As people following the case might know, the Green family that runs the company sued over the Affordable Care Act, arguing that the law's requirement that health plans provide contraceptive coverage violated their conservative Christian religious beliefs. Hobby Lobby and another small company were attempting to make this claim under the Religious Freedom Restoration Act, in an attempt-which proved successful-to get the Court to extend individual freedom of religion rights to corporations.
In advance of the ruling, Time (6/26/14) ran a very flattering profile of the Green family, heavy on quotes from family friends and associates, pointing out the family's generosity ("The Greens share that prosperity like people who truly believe that the money is God's, not theirs") and portraying them as living in a somewhat hostile culture. Of the family meeting to discuss whether or not to sue, Time explains:
According to a friend, Steve Green--David's younger son and the company president--spoke last, using the Bible's Book of Daniel to review the possible repercussions of litigation. Like the Greens, Daniel was a privileged participant in a culture indifferent to his faith.
After they made their decision to sue, the Green family released this statement: "Our family is now being forced to choose between following the laws of the land that we love or maintaining the religious beliefs that have made our business successful and have supported our family and thousands of our employees and their families. We simply cannot abandon our religious beliefs to comply with this mandate."
Under the headline "Hobby Lobby Made Fight a Matter of Christian Principle," the New York Times report (6/30/14) portrayed the legal battle the same way:
For the family behind Hobby Lobby, fighting the Affordable Care Act's contraceptives mandate all the way to the Supreme Court was a calling, not a choice.

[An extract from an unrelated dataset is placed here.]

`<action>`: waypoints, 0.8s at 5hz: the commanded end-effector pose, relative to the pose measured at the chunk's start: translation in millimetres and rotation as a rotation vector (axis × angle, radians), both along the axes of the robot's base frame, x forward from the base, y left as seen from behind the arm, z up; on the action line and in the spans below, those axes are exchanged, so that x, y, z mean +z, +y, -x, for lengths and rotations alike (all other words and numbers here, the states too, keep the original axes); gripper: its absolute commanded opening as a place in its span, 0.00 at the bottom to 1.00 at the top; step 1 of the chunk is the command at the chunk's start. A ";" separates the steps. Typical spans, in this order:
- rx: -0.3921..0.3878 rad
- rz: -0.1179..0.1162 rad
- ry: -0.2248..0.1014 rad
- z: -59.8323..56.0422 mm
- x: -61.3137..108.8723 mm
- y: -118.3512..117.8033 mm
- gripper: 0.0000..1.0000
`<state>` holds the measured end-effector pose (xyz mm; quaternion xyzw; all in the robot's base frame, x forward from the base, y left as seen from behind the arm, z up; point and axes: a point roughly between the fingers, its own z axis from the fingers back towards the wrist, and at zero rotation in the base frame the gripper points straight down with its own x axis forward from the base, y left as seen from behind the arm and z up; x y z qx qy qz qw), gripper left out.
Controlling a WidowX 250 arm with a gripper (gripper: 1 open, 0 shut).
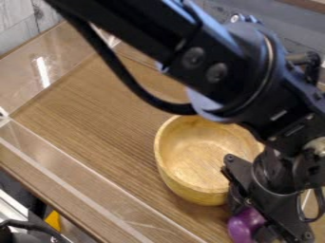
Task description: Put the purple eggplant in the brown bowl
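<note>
Wood-grain table [102, 123] is filling the view, edged on the left and front by clear plastic walls [51, 180]. Sitting on it toward the lower right is the brown bowl [200, 157], upright, its pale inside showing nothing in it. Big black robot arm [191, 52] is reaching across from the upper left and bending down over the bowl's right side. Its fingers [254, 216] are pointing down just outside the bowl's rim and are closing on the purple eggplant [245, 224], which is lying low at the table's bottom edge, beside the bowl, not in it.
</note>
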<state>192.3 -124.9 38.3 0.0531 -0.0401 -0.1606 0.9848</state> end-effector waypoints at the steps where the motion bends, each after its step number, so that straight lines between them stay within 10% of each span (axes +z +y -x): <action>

But it was most certainly a choice. The idea to bring the case was not Hobby Lobby's, but the work of the conservative Becket Fund for Religious Liberty. This is critical, because reporters ought to note that Hobby Lobby, according to its own court filing, was providing employees with contraceptive coverage it apparently concluded violated its religious beliefs. As Stephanie Mencimer of Mother Jones (3/21/14) pointed out, Hobby Lobby says it has a problem with "the emergency contraceptive pills Plan B and Ella and intrauterine devices (IUDs), which they (erroneously) believe are abortifacients."
But, Mencimer noted:
The company admits in its complaint that until it considered filing the suit in 2012, its generous health insurance plan actually covered Plan B and Ella (though not IUDs). The burden of this coverage was apparently so insignificant that God, and Hobby Lobby executives, never noticed it until the mandate became a political issue.
Mencimer wrote that the case "is a mess of bad facts, political opportunism and questionable legal theories." Coverage should point this out-especially the opportunism of a corporation that is being portrayed as waging a serious battle on behalf of its deeply held religious convictions.